White Matter vs. Gray Matter

White and gray matter are distributed differently in CNS and PNS.

• White Matter: Myelinated axons; found in CNS tracts and PNS nerves.

• Gray Matter: Neuron cell bodies, dendrites, unmyelinated axons; found in CNS nuclei and cortex, PNS ganglia.

Structure of a Nerve

Nerves are bundles of axons in the PNS.

• Endoneurium: Surrounds individual axons.

• Perineurium: Surrounds groups of axons (fascicles).

• Epineurium: Surrounds entire nerve.

Neurophysiology

Chemical Synapse

Chemical synapses transmit signals via neurotransmitter release.

• Presynaptic Neuron: Releases neurotransmitter into synaptic cleft.

• Postsynaptic Neuron: Receives neurotransmitter, generating a response.

• Events:

  1. Action potential arrives at axon terminal.

  2. Ca2+ influx triggers neurotransmitter release.

  3. Neurotransmitter binds to postsynaptic receptors.

  4. Postsynaptic response generated (excitation or inhibition).

Excitatory vs. Inhibitory Synapses

Synapses can either promote or suppress postsynaptic activity.

• Excitatory Synapse: Causes depolarization, increasing likelihood of action potential.

• Inhibitory Synapse: Causes hyperpolarization, decreasing likelihood of action potential.

Membrane Potential Terms

Changes in membrane potential are key to neuron function.

• Polarization: Resting state; inside of cell is negative relative to outside.

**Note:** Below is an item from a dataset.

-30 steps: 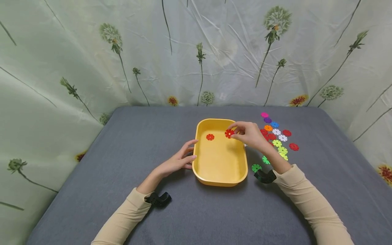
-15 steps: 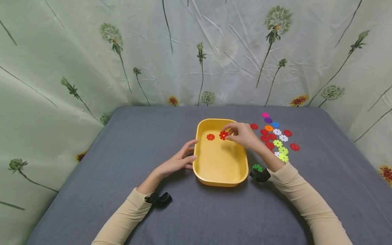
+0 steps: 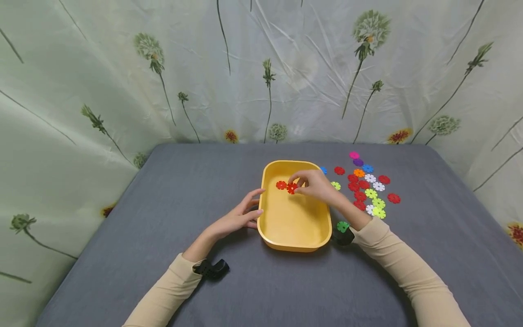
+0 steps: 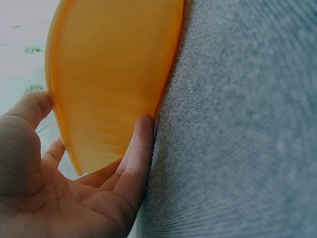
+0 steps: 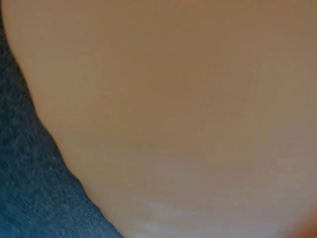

• Depolarization: Membrane potential becomes less negative (more positive).

• Repolarization: Return to resting negative membrane potential after depolarization.

• Hyperpolarization: Membrane potential becomes more negative than resting.

Graded vs. Action Potentials

Neurons use two types of electrical signals.

• Graded Potentials: Local changes in membrane potential; vary in size; decremental.

• Action Potentials: All-or-none, propagated along axon; constant amplitude.

• Function: Graded potentials initiate action potentials; action potentials transmit signals long distances.

Action Potential Phases

An action potential consists of distinct phases.

• Resting State: Voltage-gated channels closed; membrane at -70 mV.

• Depolarization: Na+ channels open; Na+ influx.

• Repolarization: Na+ channels inactivate; K+ channels open; K+ efflux.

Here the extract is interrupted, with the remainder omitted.